What the task requires:
The entries are to be printed again word for word, but no picture may appear.

Given records:
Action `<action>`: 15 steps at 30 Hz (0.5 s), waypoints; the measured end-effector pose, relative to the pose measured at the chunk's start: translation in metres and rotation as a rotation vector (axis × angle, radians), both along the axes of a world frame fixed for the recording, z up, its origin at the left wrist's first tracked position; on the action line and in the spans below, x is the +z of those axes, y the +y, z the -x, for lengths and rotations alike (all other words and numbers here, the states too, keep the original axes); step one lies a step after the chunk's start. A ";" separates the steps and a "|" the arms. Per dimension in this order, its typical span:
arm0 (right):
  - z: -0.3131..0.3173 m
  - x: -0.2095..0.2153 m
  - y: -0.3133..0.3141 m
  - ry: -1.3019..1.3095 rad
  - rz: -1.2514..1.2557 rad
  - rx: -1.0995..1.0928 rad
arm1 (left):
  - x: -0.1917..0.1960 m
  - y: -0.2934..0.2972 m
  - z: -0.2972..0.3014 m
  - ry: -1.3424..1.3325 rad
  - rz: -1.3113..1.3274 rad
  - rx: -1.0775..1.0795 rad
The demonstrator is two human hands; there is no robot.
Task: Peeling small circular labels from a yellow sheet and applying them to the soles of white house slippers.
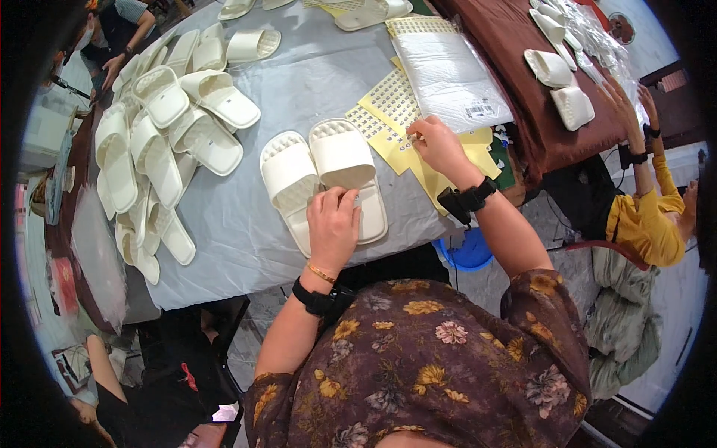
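Now left fingers (pixel 340 200) atop slipper pair (pixel 323 179), right fingers (pixel 418 134) pinching sticker sheet (pixel 392 104)

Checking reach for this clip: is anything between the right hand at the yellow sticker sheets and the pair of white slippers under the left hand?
Nothing visible. The right hand touches the yellow sticker sheets, right beside the pair of white slippers the left hand rests on; only bare grey tablecloth lies between.

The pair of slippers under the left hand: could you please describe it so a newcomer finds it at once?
On the grey table, nearest its front edge, lies a pair of cream slippers side by side. The left hand rests on their heels; unlike the heap of slippers further left, this pair lies apart.
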State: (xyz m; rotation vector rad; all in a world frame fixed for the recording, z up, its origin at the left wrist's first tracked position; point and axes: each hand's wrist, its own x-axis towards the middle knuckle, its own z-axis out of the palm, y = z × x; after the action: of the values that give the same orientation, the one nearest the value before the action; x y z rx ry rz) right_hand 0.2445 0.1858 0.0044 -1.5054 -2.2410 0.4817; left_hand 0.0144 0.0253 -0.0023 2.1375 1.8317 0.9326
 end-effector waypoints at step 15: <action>0.003 0.000 0.003 -0.023 0.084 -0.007 | 0.001 -0.001 -0.001 -0.036 -0.015 0.013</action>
State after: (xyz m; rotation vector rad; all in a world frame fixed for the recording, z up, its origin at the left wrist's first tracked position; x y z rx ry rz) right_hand 0.2417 0.1886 0.0040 -1.5668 -2.2580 0.5665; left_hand 0.0152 0.0239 -0.0011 2.1058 1.8301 0.9842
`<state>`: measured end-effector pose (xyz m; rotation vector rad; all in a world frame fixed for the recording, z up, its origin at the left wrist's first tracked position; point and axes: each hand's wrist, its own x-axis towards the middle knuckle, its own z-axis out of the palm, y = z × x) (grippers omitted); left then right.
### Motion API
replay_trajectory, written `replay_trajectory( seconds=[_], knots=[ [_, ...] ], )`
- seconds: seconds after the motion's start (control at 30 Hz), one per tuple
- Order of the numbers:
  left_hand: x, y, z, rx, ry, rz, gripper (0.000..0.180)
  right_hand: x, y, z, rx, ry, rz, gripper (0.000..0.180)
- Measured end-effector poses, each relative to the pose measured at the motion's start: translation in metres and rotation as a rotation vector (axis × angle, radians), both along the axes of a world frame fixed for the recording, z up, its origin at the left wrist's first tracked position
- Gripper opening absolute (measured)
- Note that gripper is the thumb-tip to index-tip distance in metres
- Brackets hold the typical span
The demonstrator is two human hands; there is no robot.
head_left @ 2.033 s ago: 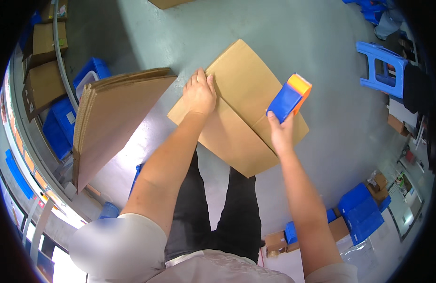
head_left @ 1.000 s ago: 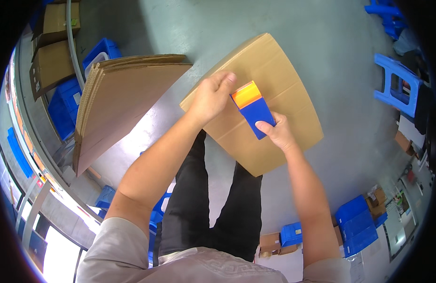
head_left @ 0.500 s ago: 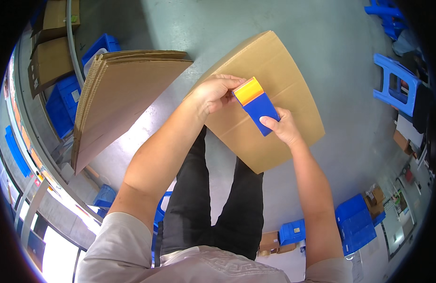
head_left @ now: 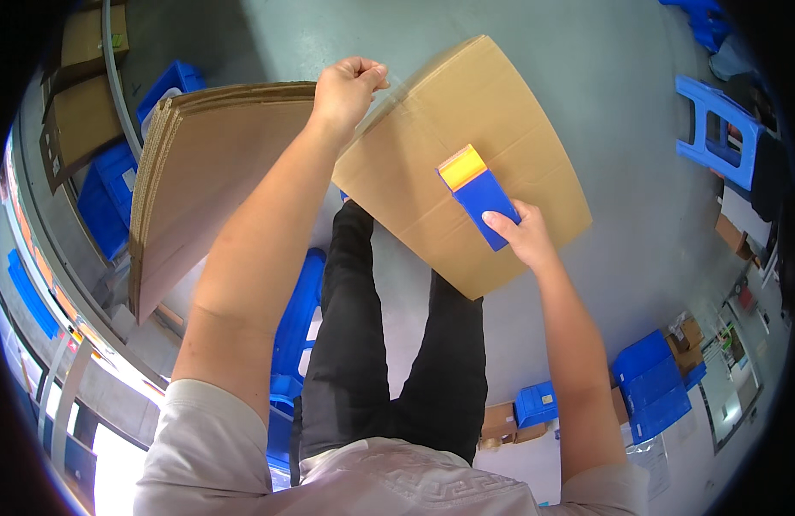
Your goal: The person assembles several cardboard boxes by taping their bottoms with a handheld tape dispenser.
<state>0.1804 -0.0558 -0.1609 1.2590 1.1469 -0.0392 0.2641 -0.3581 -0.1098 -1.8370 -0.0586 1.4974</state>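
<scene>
Grey cloth of my shirt [head_left: 389,494] fills the lower edge, closest to me. Past it, my right hand [head_left: 528,236] is curled around a blue tape dispenser [head_left: 488,206], thumb pressed on its near face, its yellow-orange end pointing up and to the left. The dispenser is over the middle of a brown carton's [head_left: 535,155] broad panel; whether it touches the cardboard, I can't tell. My left hand [head_left: 344,93] is raised by the carton's upper left edge, thumb and fingers pinching a clear strip of tape [head_left: 397,93], so see-through that I can't follow its whole length.

The carton sits slantwise, its lowest corner overlapping one leg of my black trousers [head_left: 350,344]. Blue plastic [head_left: 298,318] shows between my left arm and leg. Over to the left, flattened cardboard [head_left: 225,172] stands in a stack, partly behind my left forearm. Farther out that way are blue bins [head_left: 109,198] and brown boxes [head_left: 83,129]. Blue crates [head_left: 647,387] are at the lower right, and a light-blue stool [head_left: 720,133] is well off to the right on the grey floor [head_left: 595,60].
</scene>
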Motion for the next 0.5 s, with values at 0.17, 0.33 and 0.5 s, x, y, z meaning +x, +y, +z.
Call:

Answer to the exercise:
Action `<action>`: 15 steps at 30 Hz (0.5 s), waypoints; the measured end-effector pose, relative to the pose measured at the chunk's start: translation in metres and rotation as a rotation vector (axis × angle, radians), both along the axes of a world frame fixed for the recording, z up, its origin at the left wrist's first tracked position; on the action line and in the spans below, x is the +z of those axes, y the +y, z the -x, for lengths and rotations alike (all other words and numbers here, the states too, keep the original axes); step one lies a step after the chunk's start. A ";" separates the steps and a "|" the arms. Per dimension in this order, its typical span:
arm0 (right):
  - z: -0.3131..0.3173 m
  - x: -0.2095..0.2153 m
  - y: -0.3133..0.3141 m
  - ry: -1.3019..1.3095 rad
  - rz: -1.2514..1.2557 rad
  - rx: -1.0995..1.0928 rad
arm1 (left):
  - x: -0.1917..0.1960 m
  - y: -0.2934..0.2972 m
  - z: -0.2972..0.3014 m
  - ry: -1.3424..1.3325 rad
  - rz: -1.3113..1.3274 rad
  - rx: -1.0775..1.0795 rad
The demonstrator is two human hands; there is no robot.
Task: Peeling small circular labels from a yellow sheet and applying them to the soles of white house slippers.
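Now left fingers (pixel 340 200) atop slipper pair (pixel 323 179), right fingers (pixel 418 134) pinching sticker sheet (pixel 392 104)

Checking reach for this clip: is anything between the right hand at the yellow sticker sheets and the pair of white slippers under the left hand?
Nothing visible. The right hand touches the yellow sticker sheets, right beside the pair of white slippers the left hand rests on; only bare grey tablecloth lies between.

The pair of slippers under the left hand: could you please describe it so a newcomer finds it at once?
On the grey table, nearest its front edge, lies a pair of cream slippers side by side. The left hand rests on their heels; unlike the heap of slippers further left, this pair lies apart.
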State: (xyz m; rotation vector rad; all in a world frame fixed for the recording, z up, its origin at the left wrist's first tracked position; point and axes: each hand's wrist, its own x-axis towards the middle knuckle, its own z-axis out of the palm, y = z × x; after the action: of the values that give the same orientation, the one nearest the value before the action; x y z rx ry rz) right_hand 0.2445 0.1858 0.0044 -1.5054 -2.2410 0.4817; left_hand 0.0144 0.0253 -0.0023 2.1375 1.8317 0.9326
 end-effector waypoints at step 15: <action>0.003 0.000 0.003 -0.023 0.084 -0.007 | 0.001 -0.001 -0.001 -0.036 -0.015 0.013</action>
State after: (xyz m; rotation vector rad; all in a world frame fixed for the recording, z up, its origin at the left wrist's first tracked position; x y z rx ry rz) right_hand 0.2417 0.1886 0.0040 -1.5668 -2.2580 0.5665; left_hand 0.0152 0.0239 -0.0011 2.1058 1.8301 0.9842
`<state>`: measured end-effector pose (xyz m; rotation vector rad; all in a world frame fixed for the recording, z up, its origin at the left wrist's first tracked position; point and axes: each hand's wrist, its own x-axis towards the middle knuckle, its own z-axis out of the palm, y = z × x) (grippers omitted); left then right.
### Motion API
replay_trajectory, written `replay_trajectory( seconds=[_], knots=[ [_, ...] ], )`
- seconds: seconds after the motion's start (control at 30 Hz), one per tuple
- Order of the numbers:
  left_hand: x, y, z, rx, ry, rz, gripper (0.000..0.180)
  right_hand: x, y, z, rx, ry, rz, gripper (0.000..0.180)
- Measured end-effector poses, each relative to the pose measured at the motion's start: translation in metres and rotation as a rotation vector (axis × angle, radians), both along the axes of a world frame fixed for the recording, z up, its origin at the left wrist's first tracked position
- Gripper opening absolute (measured)
- Note that gripper is the thumb-tip to index-tip distance in metres
- Brackets hold the typical span
The demonstrator is two human hands; there is no robot.
head_left @ 2.033 s ago: 
head_left @ 1.000 s ago: 
head_left @ 0.500 s ago: 
head_left @ now: 
Your goal: The person assembles several cardboard boxes by taping their bottoms with a handheld tape dispenser.
<state>0.1804 -0.0558 -0.1609 1.2590 1.1469 -0.0392 0.2641 -0.3581 -0.1098 -1.8370 -0.0586 1.4974</state>
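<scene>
Grey cloth of my shirt [head_left: 389,494] fills the lower edge, closest to me. Past it, my right hand [head_left: 528,236] is curled around a blue tape dispenser [head_left: 488,206], thumb pressed on its near face, its yellow-orange end pointing up and to the left. The dispenser is over the middle of a brown carton's [head_left: 535,155] broad panel; whether it touches the cardboard, I can't tell. My left hand [head_left: 344,93] is raised by the carton's upper left edge, thumb and fingers pinching a clear strip of tape [head_left: 397,93], so see-through that I can't follow its whole length.

The carton sits slantwise, its lowest corner overlapping one leg of my black trousers [head_left: 350,344]. Blue plastic [head_left: 298,318] shows between my left arm and leg. Over to the left, flattened cardboard [head_left: 225,172] stands in a stack, partly behind my left forearm. Farther out that way are blue bins [head_left: 109,198] and brown boxes [head_left: 83,129]. Blue crates [head_left: 647,387] are at the lower right, and a light-blue stool [head_left: 720,133] is well off to the right on the grey floor [head_left: 595,60].
</scene>
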Motion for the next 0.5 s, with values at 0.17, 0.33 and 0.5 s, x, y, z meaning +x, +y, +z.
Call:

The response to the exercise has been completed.